AZ MALI OLAN SAHABÎNİN SADAKA VERMESİ


قَالَ النَّبِىُّ صَلَّى اللهُ عَلَيْهِ وَسَلَّمَ :  إِنَّ الصَّدَقَةَ تَسُدُّ سَبْعِينَ بَابًا مِنَ السُّوءِ. (طب)

بيغمبر أفندمز  ( ﷺ )  بيوردولر  ، "  محقق صدقه ، يتمش جشت كوتوليكى من أدر ( اوزاقلاشترير )  . "

Resûlullah Efendimiz sallallâhü aleyhi ve sellem buyurdular: “Muhakkak sadaka, yetmiş çeşit kötülüğü men eder (uzaklaştırır).”
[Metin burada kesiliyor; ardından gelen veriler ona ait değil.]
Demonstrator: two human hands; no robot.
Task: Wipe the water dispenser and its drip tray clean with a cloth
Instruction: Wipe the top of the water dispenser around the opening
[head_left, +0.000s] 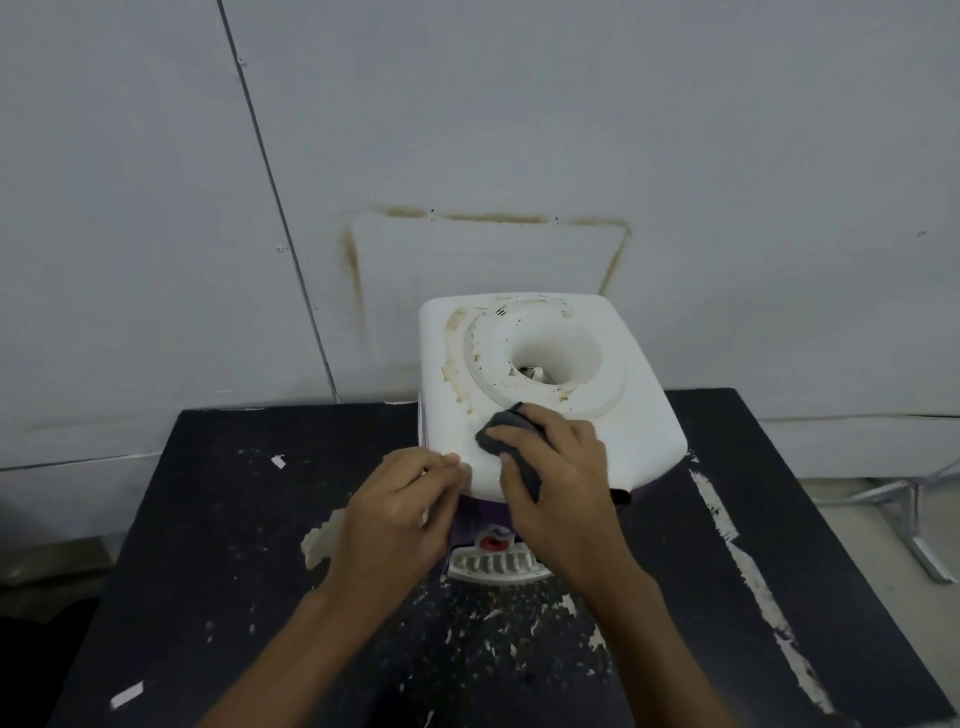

(Taberânî, el-Mu‘cemü’l-Kebîr)

Hicrî:   04   Şaban     1442    Fazilet Takvim

 

AZ MALI OLAN SAHABÎNİN SADAKA VERMESİ

 

Resûlullah Efendimiz (s.a.v.) “Sadakanın en faziletlisi, malı az, gönlü zengin olan kimsenin verdiği sadakadır…” buyurmuşlardır. Burada sadakanın faziletine tembih buyurulmuştur. Malı çok olan kimsenin sadaka vermesi, fakir kimseye nisbetle daha kolaydır. Fakir kimsenin sadaka vermesi ise büyük bir fedakârlıktır. Binâenaleyh sevabı da o nisbette fazladır.
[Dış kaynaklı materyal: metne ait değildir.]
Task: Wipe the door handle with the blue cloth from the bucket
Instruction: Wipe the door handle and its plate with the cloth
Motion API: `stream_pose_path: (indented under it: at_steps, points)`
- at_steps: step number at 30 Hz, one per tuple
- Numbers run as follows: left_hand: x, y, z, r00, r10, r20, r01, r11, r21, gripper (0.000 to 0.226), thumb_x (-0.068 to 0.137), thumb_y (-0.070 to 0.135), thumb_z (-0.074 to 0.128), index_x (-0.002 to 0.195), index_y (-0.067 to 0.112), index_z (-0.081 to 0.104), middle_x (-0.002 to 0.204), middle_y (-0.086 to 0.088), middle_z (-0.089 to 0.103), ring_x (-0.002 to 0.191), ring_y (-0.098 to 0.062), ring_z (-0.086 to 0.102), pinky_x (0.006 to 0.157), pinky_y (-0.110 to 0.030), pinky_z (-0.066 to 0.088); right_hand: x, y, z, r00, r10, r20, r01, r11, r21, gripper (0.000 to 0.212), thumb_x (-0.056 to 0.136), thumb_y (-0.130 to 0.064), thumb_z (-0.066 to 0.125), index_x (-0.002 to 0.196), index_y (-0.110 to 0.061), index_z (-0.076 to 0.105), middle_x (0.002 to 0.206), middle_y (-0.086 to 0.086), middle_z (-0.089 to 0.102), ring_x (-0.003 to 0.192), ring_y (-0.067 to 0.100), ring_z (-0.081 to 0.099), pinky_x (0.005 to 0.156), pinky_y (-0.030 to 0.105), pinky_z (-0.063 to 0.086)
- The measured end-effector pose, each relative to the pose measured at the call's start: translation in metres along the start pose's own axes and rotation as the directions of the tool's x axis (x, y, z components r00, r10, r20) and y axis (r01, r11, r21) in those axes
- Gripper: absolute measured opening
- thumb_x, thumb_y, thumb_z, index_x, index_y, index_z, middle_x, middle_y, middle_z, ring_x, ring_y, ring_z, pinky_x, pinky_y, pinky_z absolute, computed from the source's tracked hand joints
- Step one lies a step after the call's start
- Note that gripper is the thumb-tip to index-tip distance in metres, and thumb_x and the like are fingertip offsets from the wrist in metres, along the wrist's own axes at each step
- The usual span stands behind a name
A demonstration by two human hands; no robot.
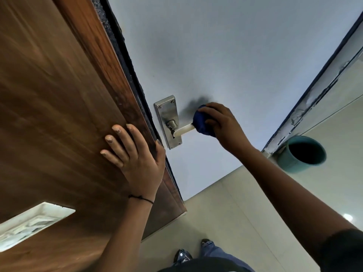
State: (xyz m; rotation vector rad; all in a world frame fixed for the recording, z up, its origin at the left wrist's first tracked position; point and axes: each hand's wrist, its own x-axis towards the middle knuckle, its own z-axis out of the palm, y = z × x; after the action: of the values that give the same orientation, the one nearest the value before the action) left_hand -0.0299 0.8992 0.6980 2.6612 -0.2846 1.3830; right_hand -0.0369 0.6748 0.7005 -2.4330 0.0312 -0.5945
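- Pale grey door (225, 55) fills the middle of the scene, with a wooden panel (49, 95) to its left and glossy beige floor tiles (225, 222) below.
- On the door, the lever door handle (183, 130) juts out from a steel backplate (167, 118) fixed with screws.
- A bunched blue cloth (201, 123) is wrapped over the outer end of the lever; the bare inner stretch shows between cloth and backplate.
- The right hand (224, 124) has its grip clenched around the cloth, fingers curled over the top of the bundle.
- The left hand (135, 154) lies flat and released against the wooden panel, fingers spread, thumb at the panel's edge just beside the backplate; a thin black thread circles the wrist.
- A teal bucket (303, 154) stands on the floor to the right, close to the door frame (314, 91), well apart from the handle; its inside looks dark.
- At the bottom, two shoes (182, 256) and blue trouser legs show on the tiles.
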Motion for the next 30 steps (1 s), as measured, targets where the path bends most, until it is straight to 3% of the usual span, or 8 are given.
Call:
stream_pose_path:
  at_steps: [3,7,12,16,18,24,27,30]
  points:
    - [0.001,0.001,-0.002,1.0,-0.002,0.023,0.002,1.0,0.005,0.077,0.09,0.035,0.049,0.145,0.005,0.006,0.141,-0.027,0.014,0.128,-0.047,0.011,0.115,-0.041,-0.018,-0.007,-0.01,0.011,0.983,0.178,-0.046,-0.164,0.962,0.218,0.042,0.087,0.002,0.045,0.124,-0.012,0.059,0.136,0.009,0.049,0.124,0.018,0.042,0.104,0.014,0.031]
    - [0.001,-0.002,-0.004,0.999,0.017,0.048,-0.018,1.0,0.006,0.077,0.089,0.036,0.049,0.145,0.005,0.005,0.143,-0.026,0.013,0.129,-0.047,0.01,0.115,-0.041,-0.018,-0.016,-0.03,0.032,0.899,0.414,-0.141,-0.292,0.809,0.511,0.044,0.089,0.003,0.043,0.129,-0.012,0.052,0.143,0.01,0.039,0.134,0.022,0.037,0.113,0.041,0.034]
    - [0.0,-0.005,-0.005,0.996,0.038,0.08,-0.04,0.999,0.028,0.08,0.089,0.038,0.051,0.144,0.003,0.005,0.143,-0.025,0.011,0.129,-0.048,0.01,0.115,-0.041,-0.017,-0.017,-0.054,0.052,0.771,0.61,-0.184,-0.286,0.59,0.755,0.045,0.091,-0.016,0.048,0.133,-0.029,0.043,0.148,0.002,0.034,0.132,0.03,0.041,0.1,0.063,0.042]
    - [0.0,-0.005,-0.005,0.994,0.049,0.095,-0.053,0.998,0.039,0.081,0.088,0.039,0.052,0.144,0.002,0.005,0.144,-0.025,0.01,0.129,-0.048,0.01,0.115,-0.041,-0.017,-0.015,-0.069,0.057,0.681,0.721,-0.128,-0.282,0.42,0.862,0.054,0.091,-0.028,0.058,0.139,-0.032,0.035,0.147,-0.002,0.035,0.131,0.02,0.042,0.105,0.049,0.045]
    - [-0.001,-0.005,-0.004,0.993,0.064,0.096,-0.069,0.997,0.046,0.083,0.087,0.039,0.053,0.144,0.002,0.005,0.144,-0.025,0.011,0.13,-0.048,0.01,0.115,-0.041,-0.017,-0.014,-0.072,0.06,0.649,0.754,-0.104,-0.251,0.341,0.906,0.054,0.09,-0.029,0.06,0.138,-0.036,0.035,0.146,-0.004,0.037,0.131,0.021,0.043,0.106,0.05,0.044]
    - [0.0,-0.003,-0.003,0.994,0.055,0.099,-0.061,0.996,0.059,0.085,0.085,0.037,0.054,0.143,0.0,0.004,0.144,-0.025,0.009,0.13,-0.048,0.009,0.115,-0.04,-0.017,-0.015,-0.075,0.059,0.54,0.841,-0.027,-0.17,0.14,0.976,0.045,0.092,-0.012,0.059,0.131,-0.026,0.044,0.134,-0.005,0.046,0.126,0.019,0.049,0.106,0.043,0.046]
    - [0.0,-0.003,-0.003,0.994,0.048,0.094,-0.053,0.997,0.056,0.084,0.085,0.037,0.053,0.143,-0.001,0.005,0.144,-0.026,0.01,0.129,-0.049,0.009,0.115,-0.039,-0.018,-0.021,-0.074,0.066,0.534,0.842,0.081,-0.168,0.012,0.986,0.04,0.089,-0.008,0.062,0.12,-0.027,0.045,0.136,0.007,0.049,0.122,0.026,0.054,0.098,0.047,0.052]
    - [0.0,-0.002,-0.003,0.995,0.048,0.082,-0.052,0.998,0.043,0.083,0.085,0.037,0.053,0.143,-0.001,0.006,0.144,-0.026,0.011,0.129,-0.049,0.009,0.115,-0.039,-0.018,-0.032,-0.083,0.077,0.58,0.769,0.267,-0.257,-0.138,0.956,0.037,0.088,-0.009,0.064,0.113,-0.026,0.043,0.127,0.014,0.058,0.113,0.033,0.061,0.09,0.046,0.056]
Resûlullah Efendimiz (s.a.v.) bir gün, insanları sadaka vermeye teşvik etmişlerdi. Bunun üzerine Abdurrahman bin Avf (r.a.) dört bin dirhem getirmiş ve “Sekiz bin dirhemim vardı. Dört binini Rabbime ödünç verdim, dört binini de ailem için ayırdım.” demişti. Bunun üzerine Resûlullah Efendimiz (s.a.v.): “Allâhü Teâlâ, verdiğini de yanında tuttuğunu da senin için mübarek kılsın” diye dua buyurdular. Hakikaten Abdurrahman (r. anh) o kadar berekete nâil oldu ki vefatında, yalnız dördüncü zevcesine, seksen bin dirhem verilmişti.

Âsım bin Adiy (r.a.) de yüz vesk (yani, yirmi ton) hurma sadaka vermişti. Ebû Ukayl-ı Ensârî (r.a.) de bir sâʻ (yaklaşık 3.5 kg) hurma getirmiş, “Bu gece, bir zâtın hurmalığını suladım. Karşılığında iki sâʻ hurma aldım. Yarısını aileme ayırdım, yarısını da Rabbime ödünç verdim.” demişti. Resûlullah (s.a.v.) kendisine, bu hurmaları sadaka olarak verilen diğer hurmaların üzerine dökmesini emretmişlerdi.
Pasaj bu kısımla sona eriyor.